== Task goal ==
Reproduce exactly, and only, the lines below from the one containing "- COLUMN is" through the one containing "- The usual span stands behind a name".

(Data items)
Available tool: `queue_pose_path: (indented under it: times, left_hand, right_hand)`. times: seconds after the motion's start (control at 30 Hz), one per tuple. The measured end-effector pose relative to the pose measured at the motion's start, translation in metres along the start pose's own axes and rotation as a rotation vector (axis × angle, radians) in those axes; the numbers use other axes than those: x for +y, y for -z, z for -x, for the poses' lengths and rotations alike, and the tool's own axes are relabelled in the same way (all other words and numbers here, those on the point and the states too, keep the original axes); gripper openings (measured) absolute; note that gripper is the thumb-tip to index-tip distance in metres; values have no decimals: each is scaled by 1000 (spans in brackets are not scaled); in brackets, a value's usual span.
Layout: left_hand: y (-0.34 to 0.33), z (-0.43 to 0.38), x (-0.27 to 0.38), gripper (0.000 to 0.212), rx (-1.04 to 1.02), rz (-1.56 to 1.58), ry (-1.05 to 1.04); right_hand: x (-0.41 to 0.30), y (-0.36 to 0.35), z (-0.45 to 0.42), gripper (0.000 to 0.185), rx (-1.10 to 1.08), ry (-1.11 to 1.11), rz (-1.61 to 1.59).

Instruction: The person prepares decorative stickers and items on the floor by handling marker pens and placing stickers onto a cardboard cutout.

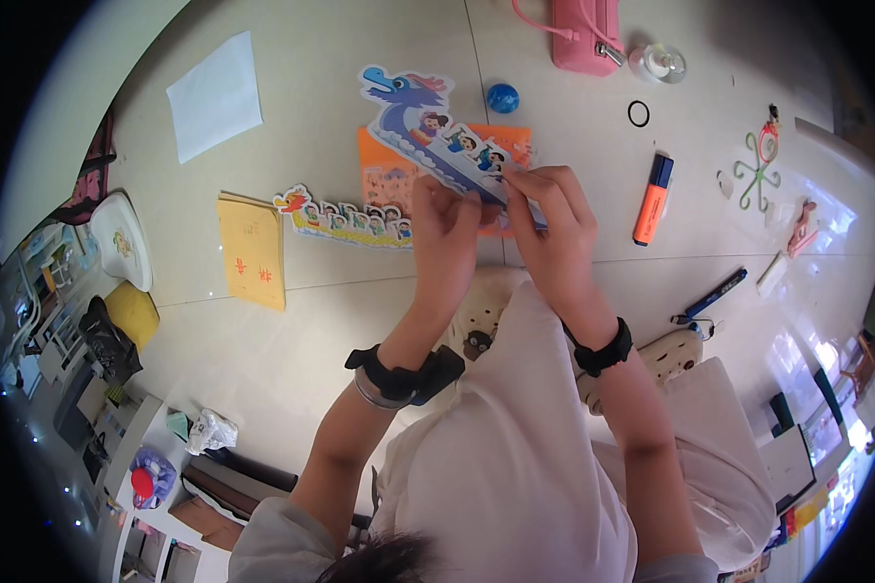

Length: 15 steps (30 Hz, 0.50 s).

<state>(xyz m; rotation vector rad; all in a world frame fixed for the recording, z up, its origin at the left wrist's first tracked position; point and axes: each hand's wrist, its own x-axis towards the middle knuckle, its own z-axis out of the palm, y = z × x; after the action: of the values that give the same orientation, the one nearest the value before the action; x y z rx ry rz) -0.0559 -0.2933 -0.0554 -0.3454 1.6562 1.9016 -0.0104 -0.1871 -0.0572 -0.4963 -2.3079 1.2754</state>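
Note:
A blue paper dragon boat cutout (423, 142) with small cartoon figures on it slants across the view, its dragon head at the upper left. My left hand (445, 218) grips its lower edge. With thumb and fingertips, my right hand (550, 200) pinches its upper edge near a small figure; the fingers hide that end. Behind it lies an orange sheet (386, 167) with printed pictures, partly covered. A yellow dragon boat cutout (350, 229) carrying several figures rests on the floor left of my left hand, its right end hidden.
Tan envelopes (251, 251) and a white sheet (215, 98) lie leftward. A blue ball (502, 98), a pink bag (587, 36) and a clear container (658, 64) stand beyond. Rightward are a black ring (639, 114), an orange marker (653, 200), a blue pen (716, 293) and a green wire ornament (757, 173).

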Motion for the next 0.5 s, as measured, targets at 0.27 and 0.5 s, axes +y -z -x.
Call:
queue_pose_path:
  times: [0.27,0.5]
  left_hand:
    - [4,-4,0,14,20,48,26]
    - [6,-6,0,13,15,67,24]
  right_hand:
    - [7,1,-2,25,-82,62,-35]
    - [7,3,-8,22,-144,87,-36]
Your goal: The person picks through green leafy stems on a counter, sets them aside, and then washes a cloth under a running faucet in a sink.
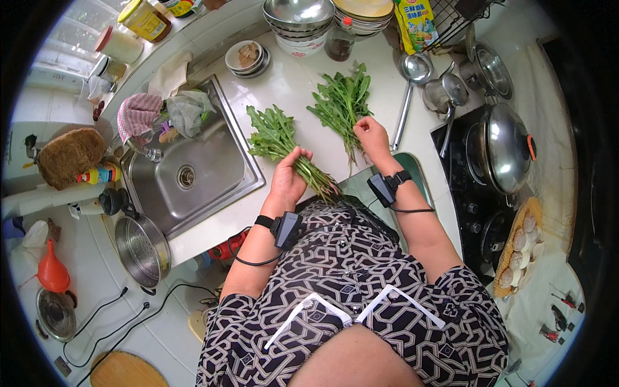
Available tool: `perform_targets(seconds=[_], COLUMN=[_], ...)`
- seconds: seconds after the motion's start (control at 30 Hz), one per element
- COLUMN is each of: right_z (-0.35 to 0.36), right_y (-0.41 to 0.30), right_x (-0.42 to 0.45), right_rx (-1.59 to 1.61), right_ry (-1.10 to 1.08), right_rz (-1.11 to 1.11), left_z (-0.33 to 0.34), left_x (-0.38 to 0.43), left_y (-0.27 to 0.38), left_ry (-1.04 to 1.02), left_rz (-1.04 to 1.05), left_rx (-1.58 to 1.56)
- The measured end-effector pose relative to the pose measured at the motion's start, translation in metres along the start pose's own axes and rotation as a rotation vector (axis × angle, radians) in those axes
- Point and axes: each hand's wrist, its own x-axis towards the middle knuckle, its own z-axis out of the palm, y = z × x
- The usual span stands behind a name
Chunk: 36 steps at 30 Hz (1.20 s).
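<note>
My left hand (291,179) is closed around the stems of a bunch of leafy greens (275,130), held over the counter's front edge with its leaves pointing away from me. To the right, a second pile of leafy greens (344,99) lies on the white counter. My right hand (372,138) is at the stems of that pile, with thumb and fingertips close together; whether a stem is pinched between them cannot be made out. Each wrist wears a strapped black device with a cable.
A steel sink (208,169) is on the left, with a colander (142,250) at its front corner. A ladle (404,111) lies right of the greens. Beyond stand stacked bowls (300,19) and a bottle (340,41). A lidded wok (505,147) sits on the black stove at right.
</note>
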Motion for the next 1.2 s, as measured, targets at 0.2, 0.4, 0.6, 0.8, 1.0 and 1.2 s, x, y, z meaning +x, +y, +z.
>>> perform_targets(seconds=[0.2,0.4,0.6,0.8,1.0,1.2], right_z=[-0.017,-0.022,0.002,0.005,0.006,0.007], right_y=[-0.042,-0.092,-0.074,-0.074,-0.071,-0.017], right_x=[-0.018,-0.045,-0.052,-0.052,-0.049,-0.028], right_rx=[0.299,0.434,0.544,0.451,0.384,-0.008], right_ry=[-0.149,-0.525,-0.742,-0.713,-0.694,-0.241], right_rz=[-0.098,-0.107,0.035,0.104,0.152,-0.02], left_z=[0.004,0.006,0.005,0.007,0.008,0.001], left_x=[0.004,0.004,0.006,0.003,0.003,0.006], left_y=[-0.003,-0.004,-0.004,-0.003,-0.006,-0.003], left_ry=[0.01,0.034,-0.031,0.008,0.022,0.007], left_rz=[-0.047,-0.028,-0.059,-0.08,0.0,-0.001], left_rx=[-0.016,-0.024,-0.08,-0.1,-0.037,-0.034])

== Response for this exercise ==
- COLUMN is each of: right_z (-0.35 to 0.36), right_y (-0.41 to 0.30), right_x (-0.42 to 0.45), right_rx (-1.59 to 1.61), right_ry (-1.10 to 1.08), right_rz (-1.11 to 1.11), left_z (-0.33 to 0.34), left_x (-0.38 to 0.43), left_y (-0.27 to 0.38), left_ry (-1.04 to 1.02), left_rz (-1.04 to 1.05), left_rx (-1.58 to 1.56)
- The measured end-effector pose relative to the pose measured at the motion's start, translation in metres along the start pose's own axes and rotation as a rotation vector (axis × angle, radians) in those axes
- Point and axes: each hand's wrist, its own x-axis towards the middle knuckle, its own z-axis out of the palm, y = z × x
- The usual span stands behind a name

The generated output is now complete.